Segment Open

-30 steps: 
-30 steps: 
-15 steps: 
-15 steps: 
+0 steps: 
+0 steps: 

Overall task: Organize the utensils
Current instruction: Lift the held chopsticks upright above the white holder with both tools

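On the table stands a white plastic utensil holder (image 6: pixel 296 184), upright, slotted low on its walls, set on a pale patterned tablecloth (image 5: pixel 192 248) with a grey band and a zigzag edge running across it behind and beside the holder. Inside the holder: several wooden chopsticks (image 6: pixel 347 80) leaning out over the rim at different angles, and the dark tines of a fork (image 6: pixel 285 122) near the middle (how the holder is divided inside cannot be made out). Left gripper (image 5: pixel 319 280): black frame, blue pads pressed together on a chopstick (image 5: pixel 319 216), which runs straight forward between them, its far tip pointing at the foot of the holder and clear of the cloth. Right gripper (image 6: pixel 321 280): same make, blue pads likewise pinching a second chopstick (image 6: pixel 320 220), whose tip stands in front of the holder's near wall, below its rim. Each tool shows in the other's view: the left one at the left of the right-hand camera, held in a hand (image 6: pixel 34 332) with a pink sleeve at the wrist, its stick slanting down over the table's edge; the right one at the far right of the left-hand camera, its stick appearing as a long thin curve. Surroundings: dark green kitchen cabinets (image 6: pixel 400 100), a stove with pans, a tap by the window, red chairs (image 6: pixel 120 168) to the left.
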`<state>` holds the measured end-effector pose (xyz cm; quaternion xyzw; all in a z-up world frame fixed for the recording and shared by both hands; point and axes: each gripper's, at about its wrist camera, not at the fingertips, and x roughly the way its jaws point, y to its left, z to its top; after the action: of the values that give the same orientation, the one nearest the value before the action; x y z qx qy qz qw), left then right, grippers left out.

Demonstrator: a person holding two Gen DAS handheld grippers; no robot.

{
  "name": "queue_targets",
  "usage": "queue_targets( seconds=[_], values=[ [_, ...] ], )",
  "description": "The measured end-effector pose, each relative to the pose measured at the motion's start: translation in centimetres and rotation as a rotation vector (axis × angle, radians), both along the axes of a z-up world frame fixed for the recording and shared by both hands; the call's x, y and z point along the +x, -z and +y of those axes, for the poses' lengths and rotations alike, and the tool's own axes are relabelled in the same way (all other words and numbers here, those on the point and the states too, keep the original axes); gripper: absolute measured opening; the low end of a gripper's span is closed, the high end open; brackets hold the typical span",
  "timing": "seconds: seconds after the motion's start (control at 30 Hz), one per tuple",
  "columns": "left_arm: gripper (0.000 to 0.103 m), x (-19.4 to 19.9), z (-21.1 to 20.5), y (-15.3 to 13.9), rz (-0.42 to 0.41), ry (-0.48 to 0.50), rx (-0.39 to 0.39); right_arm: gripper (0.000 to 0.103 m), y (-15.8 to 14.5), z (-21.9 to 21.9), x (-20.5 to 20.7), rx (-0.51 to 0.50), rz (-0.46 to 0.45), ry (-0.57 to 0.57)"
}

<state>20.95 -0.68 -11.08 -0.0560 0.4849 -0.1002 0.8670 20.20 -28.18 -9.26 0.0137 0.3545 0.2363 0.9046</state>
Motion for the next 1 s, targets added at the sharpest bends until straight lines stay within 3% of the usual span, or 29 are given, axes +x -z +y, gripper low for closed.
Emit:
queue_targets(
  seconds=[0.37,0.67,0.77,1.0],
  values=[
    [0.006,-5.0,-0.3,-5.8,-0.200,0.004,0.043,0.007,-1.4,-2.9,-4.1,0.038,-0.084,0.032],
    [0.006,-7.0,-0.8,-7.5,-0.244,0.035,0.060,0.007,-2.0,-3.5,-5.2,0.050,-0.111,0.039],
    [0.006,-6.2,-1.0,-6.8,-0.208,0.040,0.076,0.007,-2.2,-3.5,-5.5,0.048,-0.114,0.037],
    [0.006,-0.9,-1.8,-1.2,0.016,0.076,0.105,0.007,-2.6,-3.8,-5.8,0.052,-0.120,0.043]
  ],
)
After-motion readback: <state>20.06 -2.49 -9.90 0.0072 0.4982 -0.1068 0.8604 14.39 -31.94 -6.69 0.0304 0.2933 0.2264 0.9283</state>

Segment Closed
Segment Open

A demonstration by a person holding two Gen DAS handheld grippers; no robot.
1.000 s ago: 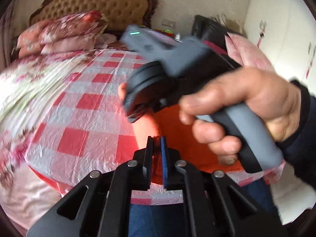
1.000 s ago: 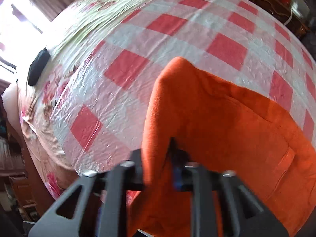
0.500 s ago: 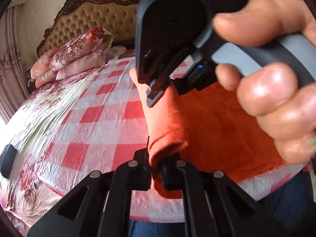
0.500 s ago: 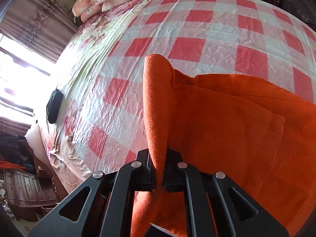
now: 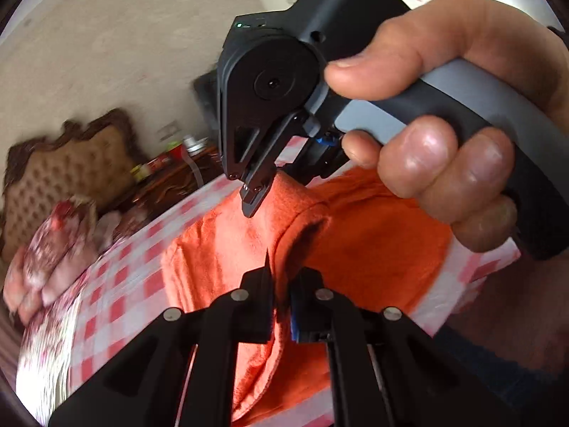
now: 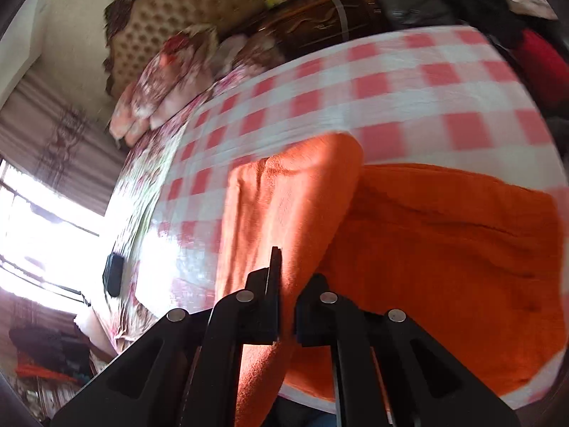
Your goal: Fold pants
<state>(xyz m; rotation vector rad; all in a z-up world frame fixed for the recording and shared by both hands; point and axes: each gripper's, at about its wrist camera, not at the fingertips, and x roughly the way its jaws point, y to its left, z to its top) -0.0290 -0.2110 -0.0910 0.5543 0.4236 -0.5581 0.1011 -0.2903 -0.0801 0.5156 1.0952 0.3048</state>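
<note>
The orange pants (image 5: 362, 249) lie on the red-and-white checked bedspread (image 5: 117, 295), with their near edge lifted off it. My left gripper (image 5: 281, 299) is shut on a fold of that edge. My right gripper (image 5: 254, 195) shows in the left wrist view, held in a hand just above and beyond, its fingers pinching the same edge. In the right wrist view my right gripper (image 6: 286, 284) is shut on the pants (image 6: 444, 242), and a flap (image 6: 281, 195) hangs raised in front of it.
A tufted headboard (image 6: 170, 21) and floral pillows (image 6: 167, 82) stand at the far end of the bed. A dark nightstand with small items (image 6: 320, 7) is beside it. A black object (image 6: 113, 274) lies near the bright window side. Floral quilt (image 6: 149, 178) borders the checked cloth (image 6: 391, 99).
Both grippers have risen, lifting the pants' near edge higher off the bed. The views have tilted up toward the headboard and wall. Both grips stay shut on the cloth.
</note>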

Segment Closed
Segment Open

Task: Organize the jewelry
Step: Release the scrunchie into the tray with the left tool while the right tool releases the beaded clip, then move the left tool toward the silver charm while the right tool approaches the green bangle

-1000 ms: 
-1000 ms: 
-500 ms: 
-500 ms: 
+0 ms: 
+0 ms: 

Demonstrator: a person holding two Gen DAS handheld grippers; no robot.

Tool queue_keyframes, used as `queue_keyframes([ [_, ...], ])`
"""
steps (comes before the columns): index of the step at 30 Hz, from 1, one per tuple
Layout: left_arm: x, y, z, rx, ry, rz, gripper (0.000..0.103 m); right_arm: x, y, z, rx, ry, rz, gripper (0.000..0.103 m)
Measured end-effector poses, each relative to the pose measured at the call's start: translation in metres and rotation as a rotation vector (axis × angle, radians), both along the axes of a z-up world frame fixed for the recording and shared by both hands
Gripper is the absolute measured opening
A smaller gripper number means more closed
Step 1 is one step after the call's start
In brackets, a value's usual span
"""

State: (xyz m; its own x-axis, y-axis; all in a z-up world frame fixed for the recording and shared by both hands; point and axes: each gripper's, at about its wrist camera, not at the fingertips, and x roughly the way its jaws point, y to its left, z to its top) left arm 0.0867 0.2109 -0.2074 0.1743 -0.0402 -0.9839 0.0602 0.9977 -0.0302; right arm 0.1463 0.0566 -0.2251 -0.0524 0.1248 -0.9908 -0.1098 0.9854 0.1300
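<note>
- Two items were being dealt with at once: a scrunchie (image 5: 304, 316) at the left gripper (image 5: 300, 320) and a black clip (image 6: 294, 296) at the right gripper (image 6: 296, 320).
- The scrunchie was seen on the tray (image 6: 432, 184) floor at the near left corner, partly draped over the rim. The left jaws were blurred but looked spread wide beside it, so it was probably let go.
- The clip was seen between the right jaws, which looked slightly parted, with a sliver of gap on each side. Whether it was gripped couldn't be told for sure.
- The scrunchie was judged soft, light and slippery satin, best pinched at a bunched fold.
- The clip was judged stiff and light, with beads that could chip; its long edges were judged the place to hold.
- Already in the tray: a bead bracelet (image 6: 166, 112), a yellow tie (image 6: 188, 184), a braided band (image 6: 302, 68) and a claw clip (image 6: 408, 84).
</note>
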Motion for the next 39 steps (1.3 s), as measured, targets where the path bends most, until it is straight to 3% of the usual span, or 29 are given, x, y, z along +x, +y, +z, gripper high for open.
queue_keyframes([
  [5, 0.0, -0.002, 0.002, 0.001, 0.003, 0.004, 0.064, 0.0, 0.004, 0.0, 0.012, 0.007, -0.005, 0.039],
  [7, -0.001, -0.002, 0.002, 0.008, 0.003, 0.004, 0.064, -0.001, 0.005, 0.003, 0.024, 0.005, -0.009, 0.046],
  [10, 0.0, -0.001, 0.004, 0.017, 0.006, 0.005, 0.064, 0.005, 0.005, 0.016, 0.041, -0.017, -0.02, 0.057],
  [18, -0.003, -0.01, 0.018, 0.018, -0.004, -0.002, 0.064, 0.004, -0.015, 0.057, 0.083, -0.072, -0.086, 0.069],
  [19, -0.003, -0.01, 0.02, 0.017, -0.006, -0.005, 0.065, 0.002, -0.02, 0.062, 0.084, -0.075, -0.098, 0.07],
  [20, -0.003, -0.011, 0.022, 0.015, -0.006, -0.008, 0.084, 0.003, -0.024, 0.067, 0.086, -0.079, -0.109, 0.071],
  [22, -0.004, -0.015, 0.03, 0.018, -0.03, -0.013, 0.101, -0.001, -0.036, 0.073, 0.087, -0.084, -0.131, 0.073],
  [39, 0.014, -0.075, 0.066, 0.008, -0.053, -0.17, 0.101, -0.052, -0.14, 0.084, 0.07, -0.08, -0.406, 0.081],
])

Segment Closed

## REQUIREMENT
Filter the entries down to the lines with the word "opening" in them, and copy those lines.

## EXPECTED OUTPUT
  "description": "The measured end-effector pose, each relative to the pose measured at the motion's start: translation in centimetres and rotation as a rotation vector (axis × angle, radians), both along the axes of a z-up world frame fixed for the recording and shared by both hands; the call's x, y and z point along the +x, -z and +y of those axes, for the poses' lengths and rotations alike, and the tool's own axes are relabelled in the same way (all other words and numbers here, those on the point and the states too, keep the original axes); gripper: absolute measured opening; the low end of a gripper's span is closed, the high end open; brackets hold the typical span",
Gripper is the absolute measured opening

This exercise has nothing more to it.